Shortly after starting at the 5 Spot, Brewer had to do time one last time for a parole violation. He spent eight months of a year-long sentence in a facility. Hubbard and Natalie Divergelis, head chef at the 5 Spot, promised Brewer he would have his job back once he was released. Upon his release from prison, a sheepish Brewer called the 5 Spot wondering if he would be able to work for them again. His boss answered the phone and responded with a swift, “You are on the schedule for tomorrow.”
Hubbard and Divergelis stuck to their commitment to Brewer, a commitment that has paid off. He finished the balance of the sentence on work release. “The reason he got his job back is he had proven himself,” Hubbard said. “He was always coming in on his days off. He was always covering shifts for others. He was a monster on the line.” He would eventually be promoted to supervisor, working at the 5 Spot for about two years, altogether. He followed his time at the 5 Spot with a stint at the original JaK’s in West Seattle eventually leaving to focus his career on his passion for butchering and working with whole animals.
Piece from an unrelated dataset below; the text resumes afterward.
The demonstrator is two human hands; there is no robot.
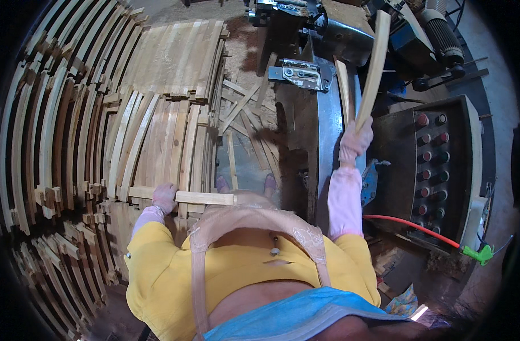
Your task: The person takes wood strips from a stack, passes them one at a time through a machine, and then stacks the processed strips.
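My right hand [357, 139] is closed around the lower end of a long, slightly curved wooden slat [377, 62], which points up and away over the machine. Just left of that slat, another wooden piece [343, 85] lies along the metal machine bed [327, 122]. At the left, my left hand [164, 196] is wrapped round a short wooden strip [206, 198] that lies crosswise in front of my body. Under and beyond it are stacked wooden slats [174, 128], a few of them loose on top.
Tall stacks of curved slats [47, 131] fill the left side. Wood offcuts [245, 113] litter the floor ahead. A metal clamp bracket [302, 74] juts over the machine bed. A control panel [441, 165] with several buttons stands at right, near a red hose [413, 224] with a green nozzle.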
He walked north on California Avenue SW in search of his next job. Brewer walked into The Swinery in April of 2010 through the back door off the alley at the West Seattle deli and house of ham. “Can you put me in touch with the owner?” Brewer recalls asking Gabriel Claycamp, who greeted him at the back door. “I really want to get into butchering.” Claycamp was the owner and hired him immediately, recognizing Brewer’s FareStart credentials. Three months later Claycamp was out as owner and was replaced by Brewer. Brewer reasoned with principal owner James Dillon for a stake of the business.
“I can be an employee anywhere,” Brewer said. “If I have a piece of the pie [ownership] I’ll put every ounce of my life in it. [Dillon] opened his door to me and gave me full reins of the company.” Accounting for “sweat” equity, Dillon conceded a fraction of the ownership to Brewer. During the transition, Brewer worked with Joseba Jimenez de Jimenez, late of Harvest Vine and Txori, on a consulting basis. Jimenez de Jimenez created procedures and built relationships with suppliers before he left for another consulting job in Thailand.
“His parting words were, ‘focus,’” Brewer recalls of the handlebar mustachioed chef.
About the mustache, Brewer has adopted Jimenez de Jimenez’ trademark facial hair. Brewer has paid his debt to society but apparently owes Jimenez de Jimenez. “He owes me for copying my mustache,” Jimenez de Jimenez quipped.
For Brewer it’s a fresh look and FareStart was a fresh start. It is fate.
Chris Nishiwaki a Mercer Island-based freelance writer with nearly 20 years of experience in journalism. He has appeared in Gourmet, Seattle Metropolitan, Pacific Northwest Magazine, Seattle Homes & Lifestyles and many other publications.